> PROMPT
Your output should be the lines from the one containing "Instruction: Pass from" through the last line below, both ends included, exactly as written and free of pictures.

INFORMATION SUPPLIED Start Marker

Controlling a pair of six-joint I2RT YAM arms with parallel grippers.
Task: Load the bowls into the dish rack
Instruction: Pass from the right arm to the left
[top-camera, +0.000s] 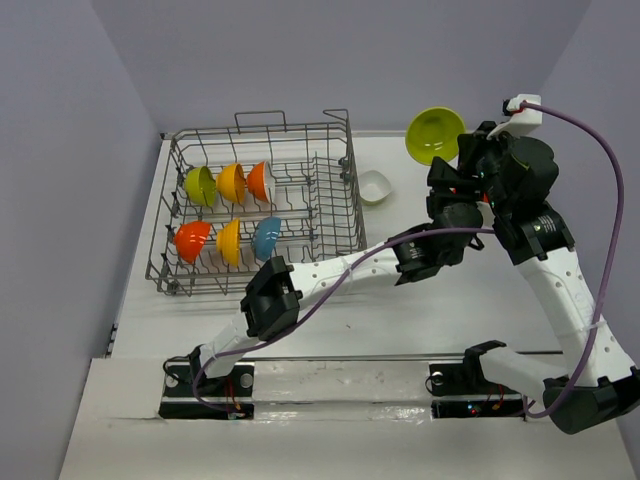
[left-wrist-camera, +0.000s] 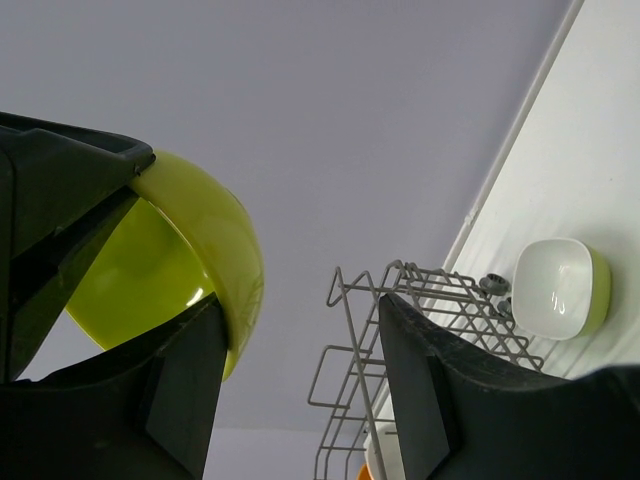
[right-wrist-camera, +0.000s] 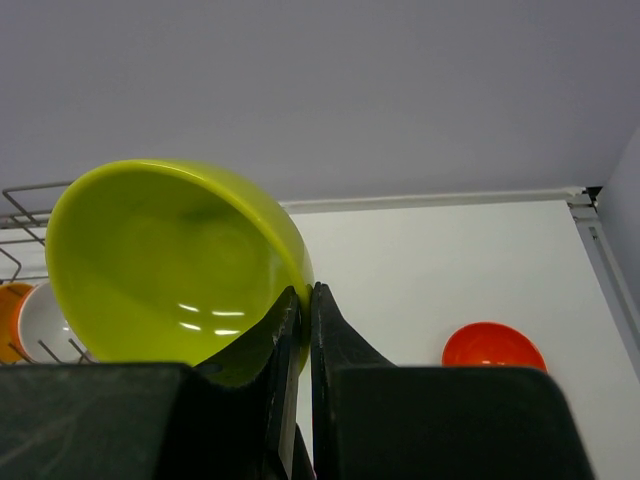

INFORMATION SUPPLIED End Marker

> ANSWER TO THIS PROBLEM
Instruction: Pass from the right arm to the left
[top-camera, +0.000s] 
[left-wrist-camera, +0.000s] 
[right-wrist-camera, +0.000s] 

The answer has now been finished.